*Required action*: Look through the data below, and copy each line that carries the word "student".

─── Source material ───

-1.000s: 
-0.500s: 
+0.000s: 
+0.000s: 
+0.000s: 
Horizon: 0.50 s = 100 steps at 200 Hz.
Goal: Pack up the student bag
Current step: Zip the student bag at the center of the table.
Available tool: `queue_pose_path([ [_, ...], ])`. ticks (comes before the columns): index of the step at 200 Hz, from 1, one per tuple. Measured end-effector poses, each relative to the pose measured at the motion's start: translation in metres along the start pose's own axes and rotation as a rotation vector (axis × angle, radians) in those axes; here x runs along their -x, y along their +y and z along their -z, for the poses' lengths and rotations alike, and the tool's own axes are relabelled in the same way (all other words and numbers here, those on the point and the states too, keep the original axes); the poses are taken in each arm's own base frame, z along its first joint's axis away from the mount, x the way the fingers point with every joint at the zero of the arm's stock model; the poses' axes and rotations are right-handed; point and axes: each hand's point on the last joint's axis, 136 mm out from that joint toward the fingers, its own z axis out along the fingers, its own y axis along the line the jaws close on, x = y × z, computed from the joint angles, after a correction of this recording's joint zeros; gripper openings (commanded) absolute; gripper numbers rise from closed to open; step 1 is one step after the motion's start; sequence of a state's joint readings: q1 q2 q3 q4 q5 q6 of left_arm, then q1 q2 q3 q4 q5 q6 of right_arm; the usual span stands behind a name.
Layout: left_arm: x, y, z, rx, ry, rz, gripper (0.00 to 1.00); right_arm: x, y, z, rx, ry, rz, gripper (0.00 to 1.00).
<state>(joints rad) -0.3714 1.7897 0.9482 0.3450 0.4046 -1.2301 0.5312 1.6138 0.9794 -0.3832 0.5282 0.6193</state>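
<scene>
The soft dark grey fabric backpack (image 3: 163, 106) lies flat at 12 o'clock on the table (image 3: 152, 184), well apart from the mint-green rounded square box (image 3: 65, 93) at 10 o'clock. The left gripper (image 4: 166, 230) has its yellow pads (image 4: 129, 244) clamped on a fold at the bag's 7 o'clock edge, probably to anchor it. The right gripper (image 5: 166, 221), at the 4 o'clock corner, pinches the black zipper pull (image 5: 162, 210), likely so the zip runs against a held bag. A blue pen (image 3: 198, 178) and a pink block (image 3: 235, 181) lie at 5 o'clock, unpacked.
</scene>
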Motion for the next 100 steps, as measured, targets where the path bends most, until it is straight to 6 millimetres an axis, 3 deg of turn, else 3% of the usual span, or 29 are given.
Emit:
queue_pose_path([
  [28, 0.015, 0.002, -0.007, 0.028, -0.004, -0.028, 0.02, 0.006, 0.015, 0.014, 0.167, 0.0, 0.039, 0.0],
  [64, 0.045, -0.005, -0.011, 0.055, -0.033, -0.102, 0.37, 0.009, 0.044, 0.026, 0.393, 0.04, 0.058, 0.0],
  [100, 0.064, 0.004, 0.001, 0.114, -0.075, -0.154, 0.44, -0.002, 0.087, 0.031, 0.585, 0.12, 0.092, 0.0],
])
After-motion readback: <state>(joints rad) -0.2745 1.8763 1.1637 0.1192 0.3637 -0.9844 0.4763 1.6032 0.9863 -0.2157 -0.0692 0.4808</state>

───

*Output for this exercise*:
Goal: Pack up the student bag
Current step: Zip the student bag at the center of the table.

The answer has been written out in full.